YOUR OBJECTIVE: A verbatim copy of each record is required.
TASK DATA: Begin
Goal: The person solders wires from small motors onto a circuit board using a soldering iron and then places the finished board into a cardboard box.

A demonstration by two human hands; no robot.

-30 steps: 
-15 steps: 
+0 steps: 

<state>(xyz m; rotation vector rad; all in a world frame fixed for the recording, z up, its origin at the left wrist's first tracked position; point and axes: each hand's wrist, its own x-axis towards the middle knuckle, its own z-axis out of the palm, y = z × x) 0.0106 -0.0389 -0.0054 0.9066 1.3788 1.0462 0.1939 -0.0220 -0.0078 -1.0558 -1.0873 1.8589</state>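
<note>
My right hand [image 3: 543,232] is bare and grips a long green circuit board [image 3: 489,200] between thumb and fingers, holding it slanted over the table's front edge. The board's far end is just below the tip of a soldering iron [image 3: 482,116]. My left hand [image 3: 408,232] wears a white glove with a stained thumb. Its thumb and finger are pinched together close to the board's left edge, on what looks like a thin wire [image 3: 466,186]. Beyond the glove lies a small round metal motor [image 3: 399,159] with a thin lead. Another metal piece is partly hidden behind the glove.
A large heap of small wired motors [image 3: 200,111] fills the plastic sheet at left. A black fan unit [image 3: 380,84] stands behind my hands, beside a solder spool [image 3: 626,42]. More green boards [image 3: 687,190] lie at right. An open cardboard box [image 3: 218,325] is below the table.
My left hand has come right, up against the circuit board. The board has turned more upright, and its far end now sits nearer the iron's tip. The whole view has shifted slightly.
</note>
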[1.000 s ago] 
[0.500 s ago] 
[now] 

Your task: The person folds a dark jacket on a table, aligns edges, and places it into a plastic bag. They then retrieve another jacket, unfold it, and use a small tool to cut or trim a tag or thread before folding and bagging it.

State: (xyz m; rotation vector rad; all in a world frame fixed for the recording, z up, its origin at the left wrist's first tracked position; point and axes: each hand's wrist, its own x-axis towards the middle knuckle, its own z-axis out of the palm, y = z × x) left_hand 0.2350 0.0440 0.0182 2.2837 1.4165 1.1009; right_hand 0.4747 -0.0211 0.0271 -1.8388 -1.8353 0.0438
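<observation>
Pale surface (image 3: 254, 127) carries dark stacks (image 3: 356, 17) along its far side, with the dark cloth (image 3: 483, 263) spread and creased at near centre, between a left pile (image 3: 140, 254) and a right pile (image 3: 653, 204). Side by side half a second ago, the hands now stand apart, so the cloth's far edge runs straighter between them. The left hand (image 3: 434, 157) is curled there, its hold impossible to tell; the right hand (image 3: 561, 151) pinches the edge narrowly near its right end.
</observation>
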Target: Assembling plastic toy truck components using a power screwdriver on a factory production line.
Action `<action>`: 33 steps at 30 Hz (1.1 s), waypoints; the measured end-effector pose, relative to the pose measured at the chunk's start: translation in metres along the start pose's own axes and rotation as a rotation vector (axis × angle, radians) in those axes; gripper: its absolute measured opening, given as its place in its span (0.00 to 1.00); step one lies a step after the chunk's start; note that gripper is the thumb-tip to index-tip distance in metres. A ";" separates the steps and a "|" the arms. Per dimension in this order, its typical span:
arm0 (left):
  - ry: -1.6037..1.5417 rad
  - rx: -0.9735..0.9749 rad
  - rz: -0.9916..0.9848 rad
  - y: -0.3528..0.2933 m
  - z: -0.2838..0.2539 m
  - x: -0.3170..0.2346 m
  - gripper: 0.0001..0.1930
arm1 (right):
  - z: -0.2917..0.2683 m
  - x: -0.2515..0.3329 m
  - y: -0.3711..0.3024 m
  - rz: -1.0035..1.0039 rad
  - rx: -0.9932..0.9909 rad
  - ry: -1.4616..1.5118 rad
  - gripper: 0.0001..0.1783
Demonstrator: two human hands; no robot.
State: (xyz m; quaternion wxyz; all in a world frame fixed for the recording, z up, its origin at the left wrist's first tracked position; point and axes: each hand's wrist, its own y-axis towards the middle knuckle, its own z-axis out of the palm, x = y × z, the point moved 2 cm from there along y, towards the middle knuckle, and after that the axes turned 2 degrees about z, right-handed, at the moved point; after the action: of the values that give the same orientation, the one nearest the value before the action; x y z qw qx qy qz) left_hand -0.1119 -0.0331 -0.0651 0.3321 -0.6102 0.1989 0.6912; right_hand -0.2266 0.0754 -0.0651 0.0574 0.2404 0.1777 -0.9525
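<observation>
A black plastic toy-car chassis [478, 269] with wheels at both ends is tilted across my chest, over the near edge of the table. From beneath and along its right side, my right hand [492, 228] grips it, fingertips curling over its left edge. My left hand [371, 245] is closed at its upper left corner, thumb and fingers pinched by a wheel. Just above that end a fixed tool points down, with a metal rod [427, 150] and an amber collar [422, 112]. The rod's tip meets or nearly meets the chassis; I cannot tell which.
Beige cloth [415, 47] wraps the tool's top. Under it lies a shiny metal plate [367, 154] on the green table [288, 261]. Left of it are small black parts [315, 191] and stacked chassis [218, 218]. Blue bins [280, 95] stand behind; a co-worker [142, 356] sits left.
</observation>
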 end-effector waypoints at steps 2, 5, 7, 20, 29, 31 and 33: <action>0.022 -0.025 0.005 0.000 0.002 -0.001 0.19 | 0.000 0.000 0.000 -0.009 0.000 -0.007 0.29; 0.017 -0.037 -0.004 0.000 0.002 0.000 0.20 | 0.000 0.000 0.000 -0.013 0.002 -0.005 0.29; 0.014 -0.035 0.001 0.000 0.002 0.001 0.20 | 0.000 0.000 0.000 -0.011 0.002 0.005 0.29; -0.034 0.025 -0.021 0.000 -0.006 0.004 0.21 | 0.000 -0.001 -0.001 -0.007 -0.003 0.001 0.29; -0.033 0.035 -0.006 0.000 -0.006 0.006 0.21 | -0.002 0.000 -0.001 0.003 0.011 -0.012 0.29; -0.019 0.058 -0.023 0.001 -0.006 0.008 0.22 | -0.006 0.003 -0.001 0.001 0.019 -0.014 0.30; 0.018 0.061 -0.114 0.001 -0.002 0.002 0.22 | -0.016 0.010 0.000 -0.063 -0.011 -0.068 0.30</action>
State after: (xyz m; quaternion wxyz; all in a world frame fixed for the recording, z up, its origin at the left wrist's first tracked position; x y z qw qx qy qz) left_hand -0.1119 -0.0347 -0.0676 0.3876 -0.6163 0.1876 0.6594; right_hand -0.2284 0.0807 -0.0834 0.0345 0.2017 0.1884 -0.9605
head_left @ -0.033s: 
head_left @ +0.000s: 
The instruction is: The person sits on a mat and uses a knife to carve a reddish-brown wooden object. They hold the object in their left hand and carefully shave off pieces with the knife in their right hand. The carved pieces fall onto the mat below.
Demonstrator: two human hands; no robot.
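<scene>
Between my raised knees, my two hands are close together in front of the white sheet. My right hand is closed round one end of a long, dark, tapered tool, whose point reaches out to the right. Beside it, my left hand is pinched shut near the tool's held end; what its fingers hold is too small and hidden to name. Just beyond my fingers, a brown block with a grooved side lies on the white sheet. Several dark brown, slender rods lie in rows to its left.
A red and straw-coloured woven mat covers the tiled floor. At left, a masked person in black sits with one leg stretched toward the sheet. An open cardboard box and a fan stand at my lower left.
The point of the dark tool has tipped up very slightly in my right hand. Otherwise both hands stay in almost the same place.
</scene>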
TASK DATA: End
RESPONSE:
Goal: The person solders wires from small motors onto a circuit board using a soldering iron and then places the finished board into a cardboard box.

A demonstration by two human hands; no robot.

-30 steps: 
-15 steps: 
+0 steps: 

<state>(xyz m; rotation vector rad; all in a world frame fixed for the recording, z up, its origin at the left wrist's first tracked position; point and axes: each hand's wrist, its own x-axis towards the middle knuckle, its own z-axis out of the palm, y = z × x) 0.0106 -0.0389 -0.0054 0.9066 1.3788 1.0462 0.1939 -0.0220 -0.0078 -1.0558 -1.0873 1.8589</state>
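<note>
My right hand [image 3: 543,232] is bare and grips a long green circuit board [image 3: 489,200] between thumb and fingers, holding it slanted over the table's front edge. The board's far end is just below the tip of a soldering iron [image 3: 482,116]. My left hand [image 3: 408,232] wears a white glove with a stained thumb. Its thumb and finger are pinched together close to the board's left edge, on what looks like a thin wire [image 3: 466,186]. Beyond the glove lies a small round metal motor [image 3: 399,159] with a thin lead. Another metal piece is partly hidden behind the glove.
A large heap of small wired motors [image 3: 200,111] fills the plastic sheet at left. A black fan unit [image 3: 380,84] stands behind my hands, beside a solder spool [image 3: 626,42]. More green boards [image 3: 687,190] lie at right. An open cardboard box [image 3: 218,325] is below the table.
My left hand has come right, up against the circuit board. The board has turned more upright, and its far end now sits nearer the iron's tip. The whole view has shifted slightly.
</note>
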[1.000 s ago] 
[0.500 s ago] 
[now] 

Your task: The person folds a dark jacket on a table, aligns edges, and places it into a plastic bag. They then retrieve another jacket, unfold it, and use a small tool to cut or trim a tag or thread before folding and bagging it.

State: (xyz m; rotation vector rad; all in a world frame fixed for the recording, z up, its origin at the left wrist's first tracked position; point and axes: each hand's wrist, its own x-axis towards the middle knuckle, its own z-axis out of the palm, y = z × x) left_hand 0.2350 0.0440 0.0182 2.2837 1.4165 1.1009; right_hand 0.4747 -0.0211 0.0271 -1.8388 -1.8353 0.0438
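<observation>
Pale surface (image 3: 254, 127) carries dark stacks (image 3: 356, 17) along its far side, with the dark cloth (image 3: 483, 263) spread and creased at near centre, between a left pile (image 3: 140, 254) and a right pile (image 3: 653, 204). Side by side half a second ago, the hands now stand apart, so the cloth's far edge runs straighter between them. The left hand (image 3: 434, 157) is curled there, its hold impossible to tell; the right hand (image 3: 561, 151) pinches the edge narrowly near its right end.
</observation>
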Target: Assembling plastic toy truck components using a power screwdriver on a factory production line.
Action `<action>`: 33 steps at 30 Hz (1.1 s), waypoints; the measured end-effector pose, relative to the pose measured at the chunk's start: translation in metres along the start pose's own axes and rotation as a rotation vector (axis × angle, radians) in those axes; gripper: its absolute measured opening, given as its place in its span (0.00 to 1.00); step one lies a step after the chunk's start; note that gripper is the thumb-tip to index-tip distance in metres. A ";" separates the steps and a "|" the arms. Per dimension in this order, its typical span:
arm0 (left):
  - ry: -1.6037..1.5417 rad
  - rx: -0.9735..0.9749 rad
  - rz: -0.9916..0.9848 rad
  - y: -0.3528..0.2933 m
  - z: -0.2838..0.2539 m
  - x: -0.3170..0.2346 m
  - gripper: 0.0001..0.1930
arm1 (right):
  - z: -0.2917..0.2683 m
  - x: -0.2515..0.3329 m
  - y: -0.3711..0.3024 m
  - rz: -1.0035..1.0039 rad
  - rx: -0.9932..0.9909 rad
  - ry: -1.4616..1.5118 rad
  - gripper: 0.0001..0.1783
Demonstrator: two human hands; no robot.
State: (xyz m; quaternion wxyz; all in a world frame fixed for the recording, z up, its origin at the left wrist's first tracked position; point and axes: each hand's wrist, its own y-axis towards the middle knuckle, its own z-axis out of the palm, x = y × z, the point moved 2 cm from there along y, towards the middle knuckle, and after that the axes turned 2 degrees about z, right-handed, at the moved point; after the action: of the values that give the same orientation, the one nearest the value before the action; x y z qw qx qy qz) left_hand -0.1119 -0.0331 -0.0651 0.3321 -0.6102 0.1989 0.6912; right_hand -0.2266 0.0754 -0.0651 0.0574 0.2404 0.1777 -0.9525
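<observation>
A black plastic toy-car chassis [478, 269] with wheels at both ends is tilted across my chest, over the near edge of the table. From beneath and along its right side, my right hand [492, 228] grips it, fingertips curling over its left edge. My left hand [371, 245] is closed at its upper left corner, thumb and fingers pinched by a wheel. Just above that end a fixed tool points down, with a metal rod [427, 150] and an amber collar [422, 112]. The rod's tip meets or nearly meets the chassis; I cannot tell which.
Beige cloth [415, 47] wraps the tool's top. Under it lies a shiny metal plate [367, 154] on the green table [288, 261]. Left of it are small black parts [315, 191] and stacked chassis [218, 218]. Blue bins [280, 95] stand behind; a co-worker [142, 356] sits left.
</observation>
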 end-effector waypoints at steps 2, 5, 7, 20, 29, 31 and 33: <action>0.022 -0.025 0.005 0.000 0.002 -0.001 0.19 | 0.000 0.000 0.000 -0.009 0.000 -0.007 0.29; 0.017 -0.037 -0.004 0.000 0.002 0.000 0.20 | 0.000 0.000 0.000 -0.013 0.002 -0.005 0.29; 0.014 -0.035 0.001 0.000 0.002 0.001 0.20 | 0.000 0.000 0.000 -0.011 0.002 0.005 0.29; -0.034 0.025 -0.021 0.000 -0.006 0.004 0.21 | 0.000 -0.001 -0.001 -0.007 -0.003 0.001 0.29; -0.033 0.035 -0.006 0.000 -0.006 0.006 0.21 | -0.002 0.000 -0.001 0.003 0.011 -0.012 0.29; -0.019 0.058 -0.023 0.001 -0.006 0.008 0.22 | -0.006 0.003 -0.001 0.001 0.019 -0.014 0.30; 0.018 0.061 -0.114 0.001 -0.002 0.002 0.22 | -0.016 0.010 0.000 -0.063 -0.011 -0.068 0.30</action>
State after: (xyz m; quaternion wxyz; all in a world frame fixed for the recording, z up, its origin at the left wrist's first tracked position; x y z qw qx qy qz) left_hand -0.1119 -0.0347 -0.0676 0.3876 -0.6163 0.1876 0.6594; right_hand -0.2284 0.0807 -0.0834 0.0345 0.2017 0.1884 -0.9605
head_left @ -0.033s: 
head_left @ +0.000s: 
The instruction is: The person sits on a mat and uses a knife to carve a reddish-brown wooden object. They hold the object in their left hand and carefully shave off pieces with the knife in their right hand. The carved pieces fall onto the mat below.
Demonstrator: two human hands; no robot.
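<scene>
Between my raised knees, my two hands are close together in front of the white sheet. My right hand is closed round one end of a long, dark, tapered tool, whose point reaches out to the right. Beside it, my left hand is pinched shut near the tool's held end; what its fingers hold is too small and hidden to name. Just beyond my fingers, a brown block with a grooved side lies on the white sheet. Several dark brown, slender rods lie in rows to its left.
A red and straw-coloured woven mat covers the tiled floor. At left, a masked person in black sits with one leg stretched toward the sheet. An open cardboard box and a fan stand at my lower left.
The point of the dark tool has tipped up very slightly in my right hand. Otherwise both hands stay in almost the same place.
</scene>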

This output is now finished.